Gamification is another way technology can help team members experience growth in their roles. In addition to learning, gamification takes the everyday tasks that are required by well-run operations and turns them into accomplishments. Tools like Jolt track completion rates enabling restaurants to give rewards to team members or teams who continue to grow and progress.

Connection

Connection demands that each team member really feel like they are part of a team. A well-run restaurant often feels like a family.

Technology can increase this human connection through community boards, team communication, shift-swapping and recognition-sharing. Luna Grill coins their team members affectionately “Lunatics.” As COO Steve Holliday said recently, they seek out “moments to collectively celebrate their culture.” Moments may involve videos of the team members dancing and enjoying the culture, endorsements of in-store achievements like customer recognition comments and promotions, and even beyond-store achievements like graduations and weddings. Integration with customer feedback platforms like Ovation or Tattle, or ERP systems like Restaurant365 can make highlighting team member successes easy.

Great communication reinforces not only connection, but also progress and contribution. As organizations celebrate these factors, team members see opportunities to grow with the organization and contribute to its success.

Autonomy

Running a great restaurant requires that every employee execute well on the right tasks at the right time. This kind of minute-to-minute task assignment seems at odds with autonomy. Technology ensures task completion while allowing employees to make decisions about what’s most important at any given time. Platforms like Jolt and Prospr keep track of what needs to get done during a shift while giving employees the flexibility to prioritize based on what’s happening in the restaurant.

Autonomy can start with letting employees decide when they work. Platforms like 7shifts and Prospr let employees easily trade shifts to give the flexibility to manage their other commitments — whether jobs, education or children. Enabling your team members to accept, change and swap schedules is a common feature of most digital scheduling platforms, but the ability to converse with other team members or at least one-way message the team of a need to swap a shift is equally as important.

Setting a culture to reward and incentivize other team members to pick up shifts on behalf of others through gamification is also an option.
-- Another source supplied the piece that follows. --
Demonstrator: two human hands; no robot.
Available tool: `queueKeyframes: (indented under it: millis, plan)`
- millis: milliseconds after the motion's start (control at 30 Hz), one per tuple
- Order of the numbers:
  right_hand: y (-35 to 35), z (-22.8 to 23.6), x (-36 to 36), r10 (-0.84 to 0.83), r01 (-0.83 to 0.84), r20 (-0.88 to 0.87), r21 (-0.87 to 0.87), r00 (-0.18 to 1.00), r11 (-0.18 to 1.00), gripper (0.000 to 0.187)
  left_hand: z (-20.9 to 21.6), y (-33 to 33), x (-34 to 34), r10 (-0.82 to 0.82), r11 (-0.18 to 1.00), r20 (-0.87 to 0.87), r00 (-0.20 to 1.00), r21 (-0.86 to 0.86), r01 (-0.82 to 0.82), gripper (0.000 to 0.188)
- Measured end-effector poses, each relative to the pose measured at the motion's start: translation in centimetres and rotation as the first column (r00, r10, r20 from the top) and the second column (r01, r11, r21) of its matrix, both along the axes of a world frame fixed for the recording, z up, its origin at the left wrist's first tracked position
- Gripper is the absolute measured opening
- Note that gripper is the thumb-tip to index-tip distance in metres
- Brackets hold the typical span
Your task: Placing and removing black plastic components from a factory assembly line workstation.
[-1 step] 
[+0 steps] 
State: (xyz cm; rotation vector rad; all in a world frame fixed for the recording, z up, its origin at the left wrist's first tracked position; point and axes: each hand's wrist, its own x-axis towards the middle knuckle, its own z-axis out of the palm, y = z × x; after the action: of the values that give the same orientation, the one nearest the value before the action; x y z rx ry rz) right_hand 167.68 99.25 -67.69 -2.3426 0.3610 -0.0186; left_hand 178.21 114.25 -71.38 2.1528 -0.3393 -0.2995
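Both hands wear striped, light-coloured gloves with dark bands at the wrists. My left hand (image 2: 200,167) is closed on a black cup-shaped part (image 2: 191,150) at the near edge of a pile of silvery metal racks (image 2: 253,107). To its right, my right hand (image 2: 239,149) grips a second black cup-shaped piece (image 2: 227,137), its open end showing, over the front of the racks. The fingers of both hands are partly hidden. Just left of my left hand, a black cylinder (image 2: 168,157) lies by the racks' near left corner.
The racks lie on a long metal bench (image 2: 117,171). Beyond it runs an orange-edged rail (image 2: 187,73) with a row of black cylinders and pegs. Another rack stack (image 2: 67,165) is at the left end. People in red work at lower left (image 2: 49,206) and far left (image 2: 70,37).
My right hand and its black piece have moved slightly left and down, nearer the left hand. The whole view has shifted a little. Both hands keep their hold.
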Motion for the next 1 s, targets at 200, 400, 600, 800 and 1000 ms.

Badges, collectibles and celebrating team members through community boards championing those supporting others are great ways to corroborate your acceptance toward flexible scheduling while celebrating those that help make it possible.

Lindsey’s three-day week accomplishes the same thing through the opposite approach. Instead of flexibility, employees can use the consistency of their schedule to plan around. They no longer need to fear having their hours cut when they ask for time off, or of being fired when they call out to care for a child. But even Lindsey’s approach needs tech enablement: “We use Slack to hand off a red-book between Team A and Team B,” he said. “Communication is critical to ensure nothing gets lost between the two teams.”

Solving the labor crisis

Leaders that have a finger on the pulse of technology solutions to service consumers and employees have an advantage in addressing the most difficult restaurant labor environment in a generation. The chief technology officer may be best positioned to address labor challenges through their understanding of Saas-based software solutions and integrations to create a seamless and frictionless employee experience. Working with operations and HR to improve recruitment, onboarding and culture building initiatives throughout their organizations may not be easy. But it’s a task that should be tackled with both hands — before it’s too late.